§ Task instructions:
The exercise asks you to copy every line below in which "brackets" appears.

§ Given data:
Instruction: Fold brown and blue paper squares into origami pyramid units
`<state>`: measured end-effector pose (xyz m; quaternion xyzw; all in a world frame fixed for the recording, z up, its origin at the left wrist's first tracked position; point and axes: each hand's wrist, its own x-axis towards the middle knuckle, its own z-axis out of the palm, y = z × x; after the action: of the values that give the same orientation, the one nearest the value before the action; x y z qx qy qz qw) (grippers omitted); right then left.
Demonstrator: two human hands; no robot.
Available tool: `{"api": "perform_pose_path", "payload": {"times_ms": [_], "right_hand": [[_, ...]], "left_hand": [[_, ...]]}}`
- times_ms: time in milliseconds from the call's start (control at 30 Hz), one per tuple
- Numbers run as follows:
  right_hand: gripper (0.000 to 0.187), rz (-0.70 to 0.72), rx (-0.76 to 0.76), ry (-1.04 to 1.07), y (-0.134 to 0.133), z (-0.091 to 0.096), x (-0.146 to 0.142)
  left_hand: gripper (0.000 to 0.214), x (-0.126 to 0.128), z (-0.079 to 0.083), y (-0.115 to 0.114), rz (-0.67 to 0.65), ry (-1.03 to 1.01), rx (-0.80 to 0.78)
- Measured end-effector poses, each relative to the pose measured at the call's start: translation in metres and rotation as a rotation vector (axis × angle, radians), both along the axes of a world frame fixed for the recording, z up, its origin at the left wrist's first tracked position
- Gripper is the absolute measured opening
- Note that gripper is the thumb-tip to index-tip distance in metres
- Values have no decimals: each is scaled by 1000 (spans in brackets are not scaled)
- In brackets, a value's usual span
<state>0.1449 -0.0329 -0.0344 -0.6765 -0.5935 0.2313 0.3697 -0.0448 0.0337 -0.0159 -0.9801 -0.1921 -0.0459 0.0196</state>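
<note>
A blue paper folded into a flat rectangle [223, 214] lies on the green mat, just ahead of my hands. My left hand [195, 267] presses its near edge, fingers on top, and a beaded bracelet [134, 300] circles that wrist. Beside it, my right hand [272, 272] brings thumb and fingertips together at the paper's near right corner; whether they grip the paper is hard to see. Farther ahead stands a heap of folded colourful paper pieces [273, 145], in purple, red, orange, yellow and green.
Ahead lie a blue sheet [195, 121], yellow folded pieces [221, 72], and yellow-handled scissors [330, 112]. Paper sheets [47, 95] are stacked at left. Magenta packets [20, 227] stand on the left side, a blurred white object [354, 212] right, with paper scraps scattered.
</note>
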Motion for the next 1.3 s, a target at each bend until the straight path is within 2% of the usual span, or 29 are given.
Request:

§ Response below:
- Values have no decimals: each is scaled by 1000 (spans in brackets are not scaled)
- In brackets, a value's usual span

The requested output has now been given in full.